Fizemos a escolha errada de basear nossa indústria em tecnologias importadas intensivas, por meio de capital que não tínhamos, e dispensando a mão de obra que tínhamos sobrando.

Erramos na escolha de consumir, em vez de poupar; de desmatar, em vez de proteger as florestas; de forçar uma urbanização apressada, em vez de investir nas cidades menores. Sobretudo, erramos ao escolher a opção de financiar os custos de infraestrutura utilizando mecanismos inflacionários que corroeram o tecido social ao longo de décadas. Escolhemos erradamente a ditadura como forma de impor a continuação das escolhas erradas, em vez de apostar na democracia como a forma de corrigir os rumos com novas escolhas.

Nos últimos 20 anos, com a correta opção democrática, fizemos a escolha errada de induzir o ensino superior, enquanto abandonamos a educação de base que serve de alicerce a todo o edifício social.

Agora estamos errando na escolha de como combater a violência. Em vez de escolher a construção de uma sociedade pacífica, estamos escolhendo o caminho de garantir segurança para proteger a população rica, convivendo com a violência. Em vez de encarar o problema da violência, procurando pacificar a sociedade brasileira, optamos pelo gasto de bilhões de reais para a proteção da violência urbana ao redor.

A elite usa carros blindados; seus filhos são rodeados de seguranças nas casas e mesmo nas ruas; compra bonecos inflados, para dar a impressão de que há passageiros dentro do carro. As pessoas passam de carro diversas vezes diante das próprias casas, sem parar, para ver se há algum estranho por perto; armam-se e fazem cursos de defesa pessoal; inundam as ruas de filmadoras contra os ladrões, mas que acabam com a privacidade de todos; vivem cercados por muros e grades dos condomínios e dos shoppings; encastelam- se e aprisionam-se para obterem segurança em vez de paz.
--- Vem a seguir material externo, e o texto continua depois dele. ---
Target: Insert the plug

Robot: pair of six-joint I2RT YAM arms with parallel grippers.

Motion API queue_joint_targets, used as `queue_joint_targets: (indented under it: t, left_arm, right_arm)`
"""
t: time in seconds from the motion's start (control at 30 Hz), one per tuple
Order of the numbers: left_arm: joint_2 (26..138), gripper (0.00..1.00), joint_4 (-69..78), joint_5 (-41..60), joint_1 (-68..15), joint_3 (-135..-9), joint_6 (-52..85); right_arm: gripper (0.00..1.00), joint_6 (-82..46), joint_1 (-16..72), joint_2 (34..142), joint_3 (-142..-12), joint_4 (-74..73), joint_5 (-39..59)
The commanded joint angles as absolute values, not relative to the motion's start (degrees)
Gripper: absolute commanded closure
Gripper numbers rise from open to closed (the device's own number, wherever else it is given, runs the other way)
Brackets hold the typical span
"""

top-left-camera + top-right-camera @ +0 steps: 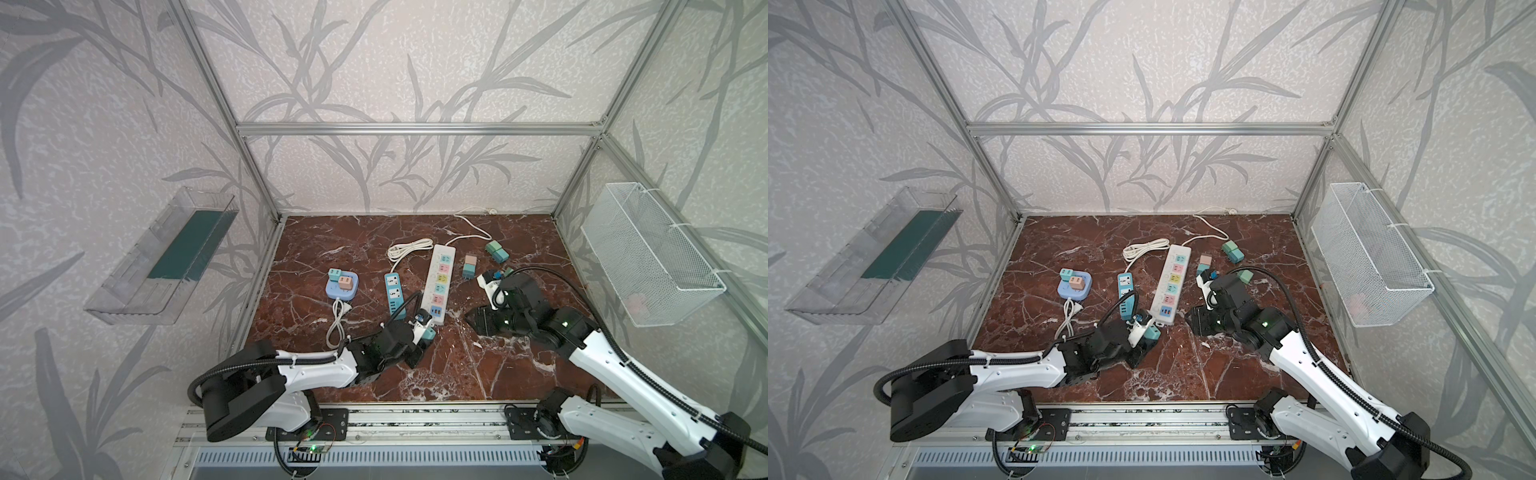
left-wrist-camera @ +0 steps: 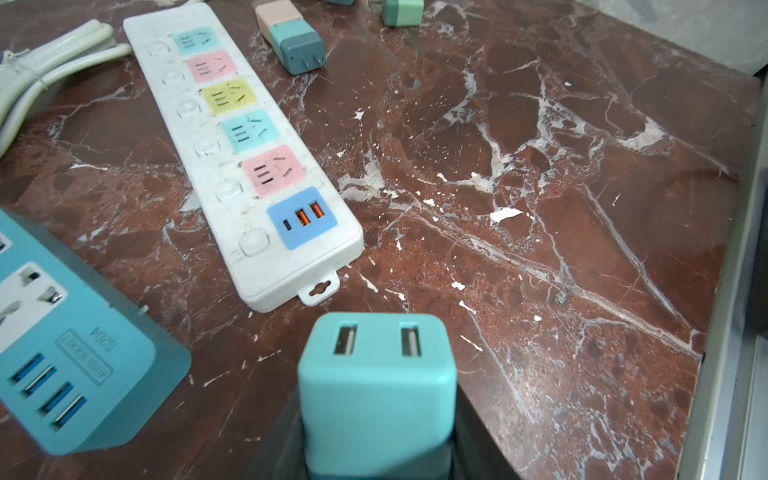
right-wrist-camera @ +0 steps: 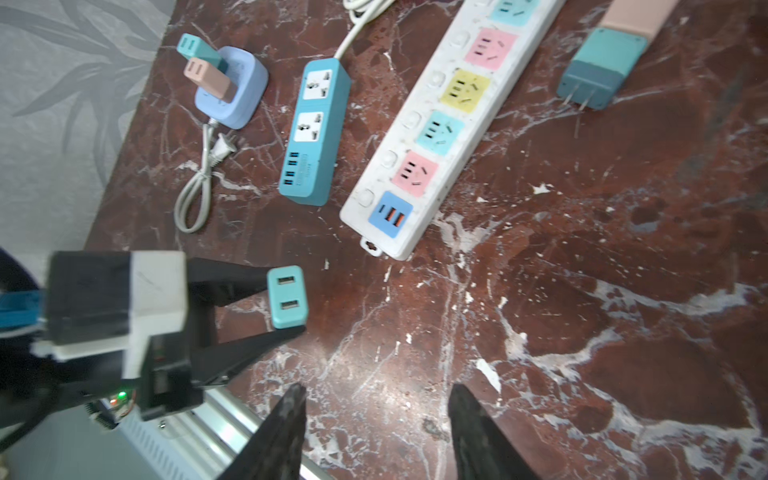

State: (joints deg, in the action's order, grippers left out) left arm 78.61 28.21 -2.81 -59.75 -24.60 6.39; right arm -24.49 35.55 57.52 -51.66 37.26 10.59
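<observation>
On a red marble bench (image 1: 519,365), the left claw (image 3: 286,301) is clamping a teal plug (image 2: 376,374) just beside the USB end of a white power strip (image 1: 439,282). Right of the strip, the right claw (image 3: 376,390) is hovering, jaws standing apart, gripping nothing

Twin high overviews; near, seemingly downward wrist views sharing strip (image 2: 245,166)

upside-down marking like "d20a" on the teal power strip (image 2: 83,365), boxed line below illegible
</observation>
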Motion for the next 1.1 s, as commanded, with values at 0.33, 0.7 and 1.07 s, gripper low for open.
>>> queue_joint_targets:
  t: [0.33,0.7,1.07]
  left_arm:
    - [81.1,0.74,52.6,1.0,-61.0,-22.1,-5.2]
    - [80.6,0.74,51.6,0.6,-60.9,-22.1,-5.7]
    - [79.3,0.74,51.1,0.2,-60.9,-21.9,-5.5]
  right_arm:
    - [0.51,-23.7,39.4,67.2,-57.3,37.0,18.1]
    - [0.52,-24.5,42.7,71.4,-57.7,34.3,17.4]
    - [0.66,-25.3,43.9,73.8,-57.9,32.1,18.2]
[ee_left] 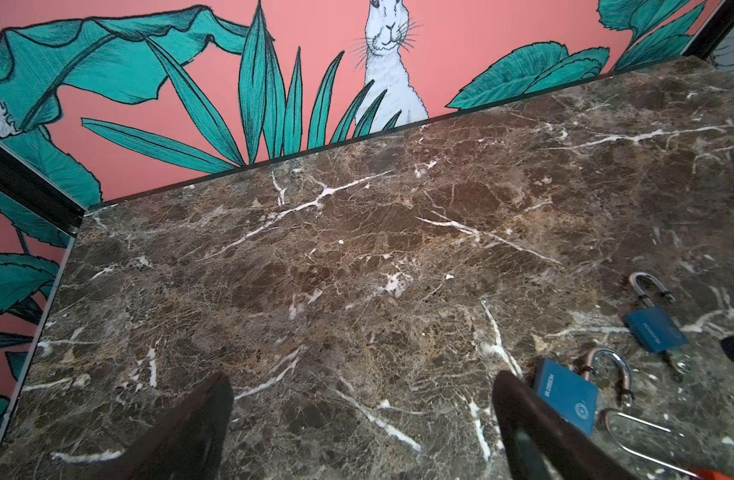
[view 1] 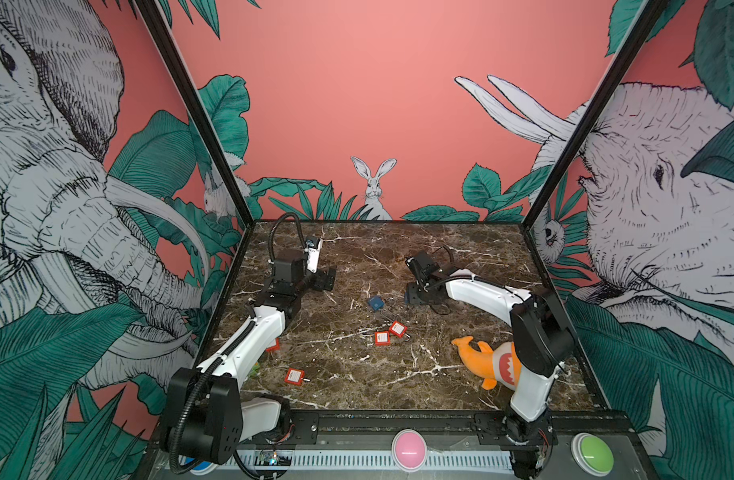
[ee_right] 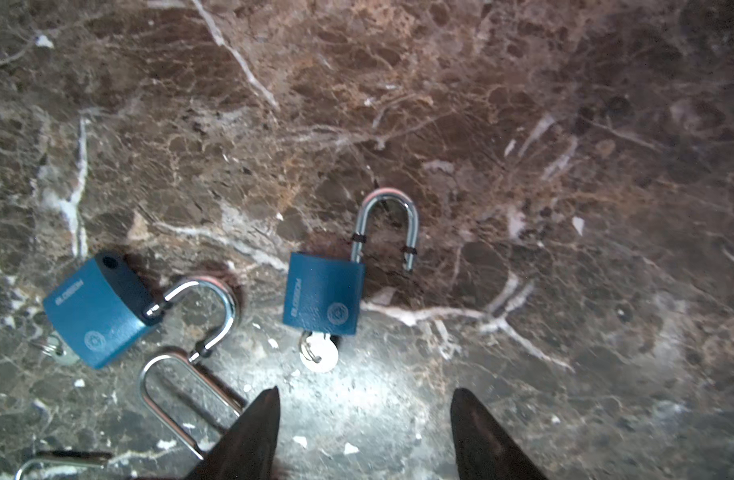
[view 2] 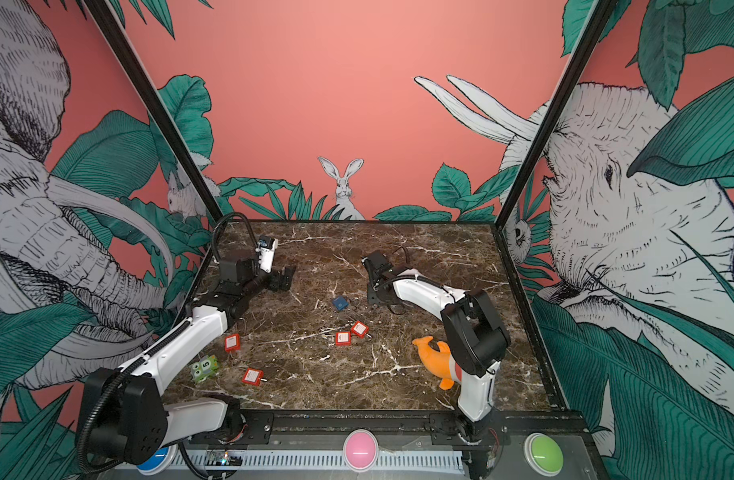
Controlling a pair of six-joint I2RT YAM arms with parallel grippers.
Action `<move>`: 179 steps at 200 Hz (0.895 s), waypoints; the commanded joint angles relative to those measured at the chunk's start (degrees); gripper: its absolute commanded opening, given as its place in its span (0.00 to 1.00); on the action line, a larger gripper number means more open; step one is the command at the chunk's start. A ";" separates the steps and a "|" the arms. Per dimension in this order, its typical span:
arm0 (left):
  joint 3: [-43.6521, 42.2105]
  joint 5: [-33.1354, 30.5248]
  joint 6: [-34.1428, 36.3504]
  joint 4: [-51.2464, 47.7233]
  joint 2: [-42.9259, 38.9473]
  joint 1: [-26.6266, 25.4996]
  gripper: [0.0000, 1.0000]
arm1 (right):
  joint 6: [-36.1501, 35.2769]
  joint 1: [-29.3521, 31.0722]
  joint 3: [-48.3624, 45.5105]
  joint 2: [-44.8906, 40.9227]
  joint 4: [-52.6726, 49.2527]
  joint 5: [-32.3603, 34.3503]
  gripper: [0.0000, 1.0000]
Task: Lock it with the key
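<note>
A blue padlock [ee_right: 322,293] lies flat on the marble table with its shackle [ee_right: 392,224] raised out of the body and a silver key [ee_right: 319,353] in its keyhole. My right gripper [ee_right: 366,390] hovers just behind the key, open, with only bare table between its fingers. A second blue padlock [ee_right: 97,309] lies beside it, its shackle swung open. In both top views one blue padlock [view 1: 374,302] [view 2: 339,302] shows left of the right gripper [view 1: 411,296]. My left gripper [ee_left: 362,376] [view 1: 325,279] stands open over bare table at the back left.
Red padlocks [view 1: 397,328] [view 1: 381,337] [view 1: 293,376] lie mid-table, and one long loose shackle [ee_right: 182,399] reaches beside my right gripper's finger. An orange shark plush [view 1: 487,359] sits by the right arm. A green numbered cube [view 2: 205,366] sits by the left arm.
</note>
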 commanded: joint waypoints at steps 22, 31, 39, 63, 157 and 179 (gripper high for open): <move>-0.10 -1.99 1.89 -2.51 -2.24 -0.19 0.99 | 4.17 0.14 6.07 4.76 -2.34 1.69 0.65; 0.12 -2.12 2.66 -2.95 -2.14 -0.20 0.99 | 4.45 0.14 7.42 6.07 -2.86 1.87 0.66; 0.28 -2.28 3.21 -3.00 -2.05 -0.19 0.99 | 4.62 0.13 8.48 7.32 -3.52 1.64 0.66; 0.48 -2.49 4.36 -2.98 -1.25 -0.19 0.99 | 5.70 0.16 10.03 9.54 -4.62 2.36 0.66; 5.25 -0.83 5.89 -1.67 5.51 -0.19 0.99 | 6.13 0.29 14.73 15.10 -8.49 5.03 0.64; 5.98 -0.34 5.20 -1.31 6.75 -0.19 0.99 | 5.88 0.31 14.49 15.43 -8.85 5.04 0.62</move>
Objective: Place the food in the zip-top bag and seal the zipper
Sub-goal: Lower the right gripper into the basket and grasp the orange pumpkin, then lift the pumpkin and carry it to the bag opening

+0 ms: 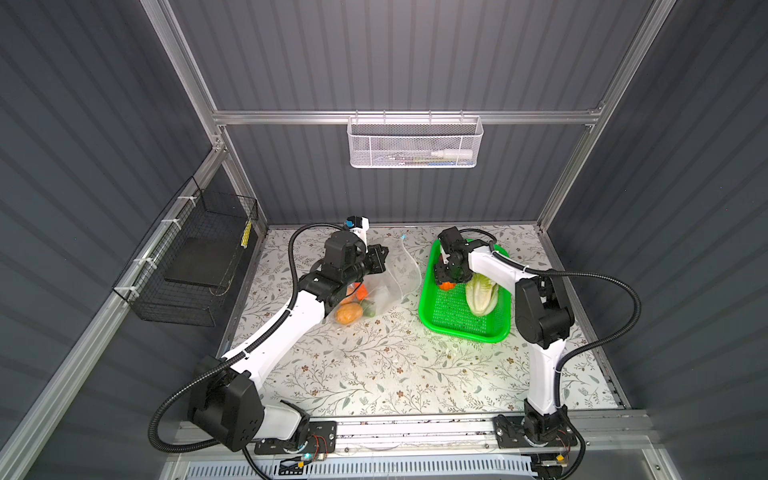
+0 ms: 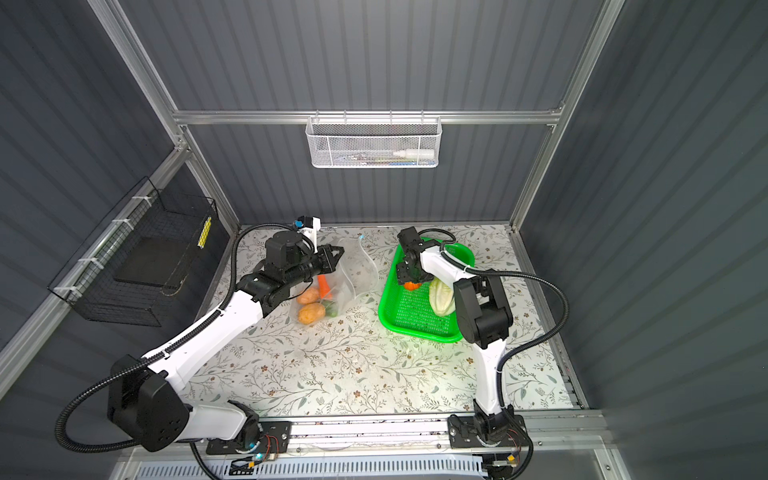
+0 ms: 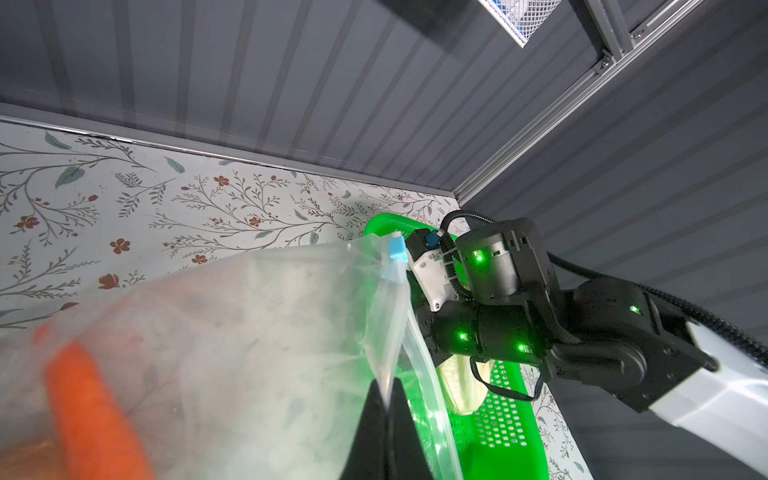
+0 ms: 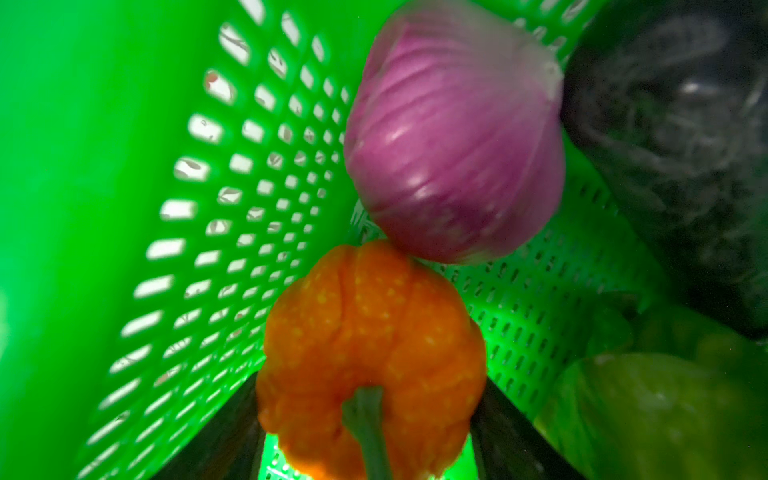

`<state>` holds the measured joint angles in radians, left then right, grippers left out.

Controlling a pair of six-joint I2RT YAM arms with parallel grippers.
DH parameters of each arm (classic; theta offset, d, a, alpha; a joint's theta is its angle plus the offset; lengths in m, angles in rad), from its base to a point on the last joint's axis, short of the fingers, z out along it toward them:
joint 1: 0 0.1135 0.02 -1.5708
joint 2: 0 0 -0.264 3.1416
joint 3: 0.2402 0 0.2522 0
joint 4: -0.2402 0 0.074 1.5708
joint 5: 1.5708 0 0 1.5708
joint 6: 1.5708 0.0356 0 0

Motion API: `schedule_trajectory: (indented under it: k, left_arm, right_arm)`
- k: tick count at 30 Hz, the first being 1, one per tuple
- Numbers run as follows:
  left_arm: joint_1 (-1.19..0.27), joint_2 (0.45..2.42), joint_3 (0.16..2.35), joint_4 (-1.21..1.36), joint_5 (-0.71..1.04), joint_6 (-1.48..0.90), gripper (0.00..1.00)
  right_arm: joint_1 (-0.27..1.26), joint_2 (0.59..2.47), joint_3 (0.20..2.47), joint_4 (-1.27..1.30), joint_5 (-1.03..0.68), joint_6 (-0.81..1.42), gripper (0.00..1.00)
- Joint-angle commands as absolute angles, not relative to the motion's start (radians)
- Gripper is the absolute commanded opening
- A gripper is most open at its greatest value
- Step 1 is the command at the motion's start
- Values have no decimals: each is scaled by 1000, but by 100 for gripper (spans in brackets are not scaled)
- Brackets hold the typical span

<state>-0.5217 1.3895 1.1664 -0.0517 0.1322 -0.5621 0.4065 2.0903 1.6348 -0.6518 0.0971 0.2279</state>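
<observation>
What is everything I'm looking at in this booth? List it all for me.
bag: one, clear, on table left of basket
slider tab: one, light blue, bag's mouth
carrot: one, orange, in bag
potatoes: two, tan-orange, in bag
green bit: one, in bag, too small to name
basket: one, green, right of bag
cabbage: one, pale green, in basket
pumpkin: one, orange, in basket
onion: one, purple, touching pumpkin
dark vegetable: one, blackish, beside onion
mesh bin: one, white, back wall
wire bin: one, black, left wall
table: one, floral, under everything
left gripper: one, black, shut on bag's edge
right gripper: one, black, straddling pumpkin, grip unclear
</observation>
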Motion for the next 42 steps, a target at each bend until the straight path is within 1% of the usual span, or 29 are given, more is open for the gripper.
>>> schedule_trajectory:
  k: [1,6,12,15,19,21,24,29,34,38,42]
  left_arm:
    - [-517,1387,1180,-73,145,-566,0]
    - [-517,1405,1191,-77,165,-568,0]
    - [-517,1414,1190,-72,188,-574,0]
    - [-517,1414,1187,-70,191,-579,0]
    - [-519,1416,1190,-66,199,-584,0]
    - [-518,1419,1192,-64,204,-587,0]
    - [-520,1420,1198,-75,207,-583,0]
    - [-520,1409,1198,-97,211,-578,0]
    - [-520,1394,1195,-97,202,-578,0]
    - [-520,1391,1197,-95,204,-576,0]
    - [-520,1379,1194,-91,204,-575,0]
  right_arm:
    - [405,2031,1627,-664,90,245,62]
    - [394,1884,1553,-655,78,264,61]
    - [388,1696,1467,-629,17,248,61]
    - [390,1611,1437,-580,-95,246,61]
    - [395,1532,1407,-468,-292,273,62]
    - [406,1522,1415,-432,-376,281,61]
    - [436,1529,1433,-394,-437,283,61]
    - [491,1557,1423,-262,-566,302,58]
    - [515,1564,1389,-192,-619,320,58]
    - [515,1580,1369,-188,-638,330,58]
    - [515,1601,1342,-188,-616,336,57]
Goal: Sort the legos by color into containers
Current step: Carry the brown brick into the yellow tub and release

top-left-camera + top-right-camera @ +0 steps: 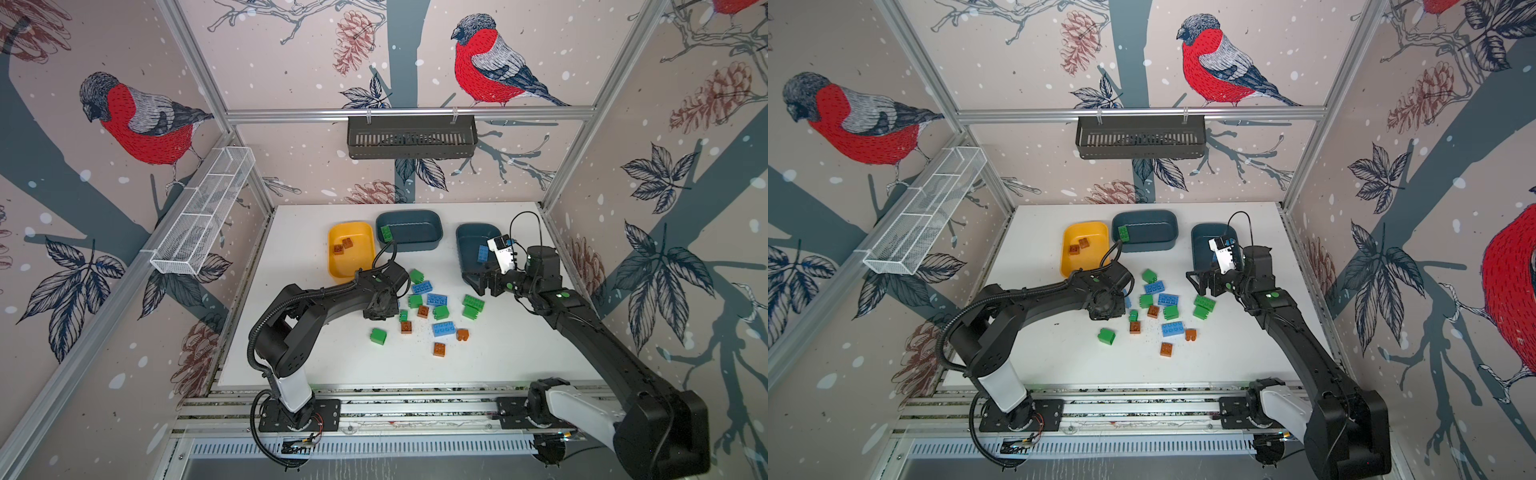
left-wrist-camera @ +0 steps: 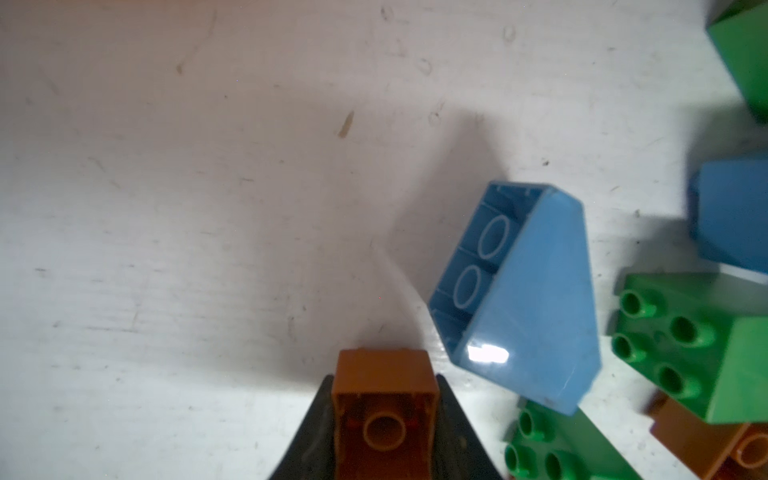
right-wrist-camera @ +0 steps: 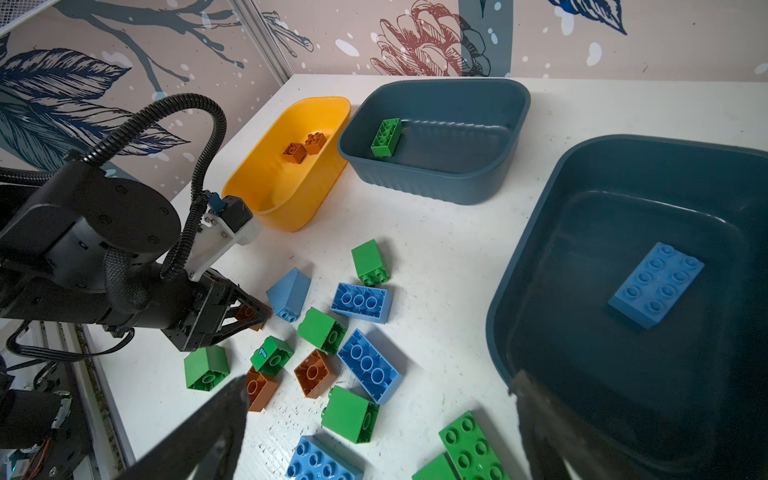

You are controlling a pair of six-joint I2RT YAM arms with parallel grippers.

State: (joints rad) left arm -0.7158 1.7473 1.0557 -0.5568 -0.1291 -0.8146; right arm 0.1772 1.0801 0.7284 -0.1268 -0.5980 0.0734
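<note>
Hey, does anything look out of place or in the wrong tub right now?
Nothing is missorted: the yellow tub holds only brown bricks, the middle teal tub one green brick, the right teal tub one blue brick. One oddity: a blue sloped brick lies on its side, hollow underside showing, beside the left gripper.

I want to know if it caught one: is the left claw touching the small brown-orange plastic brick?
Touching. The left wrist view shows the left gripper, black fingers pressed on both sides of the small brown-orange plastic brick.
</note>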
Estas são escolhas erradas. É preciso segurança contra a violência atual, mas ela será um luta suicida se não fizermos a escolha correta de iniciarmos a construção de uma sociedade unificada e pacífica. A opção de paz, em vez de opção de segregação, consiste em menos muros e em mais pontes. Uma ponte seria a adoção de uma geração de brasileiros, com toda ela em escola de qualidade, criando uma sociedade com a produtividade do conhecimento e a consciência da paz e do respeito. Isto é preciso e é possível. Mas a nossa história mostra uma trágica preferência por escolhas erradas e parciais, prisioneiras do imediatismo, que desprezaram as escolhas definitivas e de longo prazo.

Talvez porque depois de uma, duas, três ou mais escolhas erradas a mudança do destino fica mais difícil, mesmo diante das escolhas certas.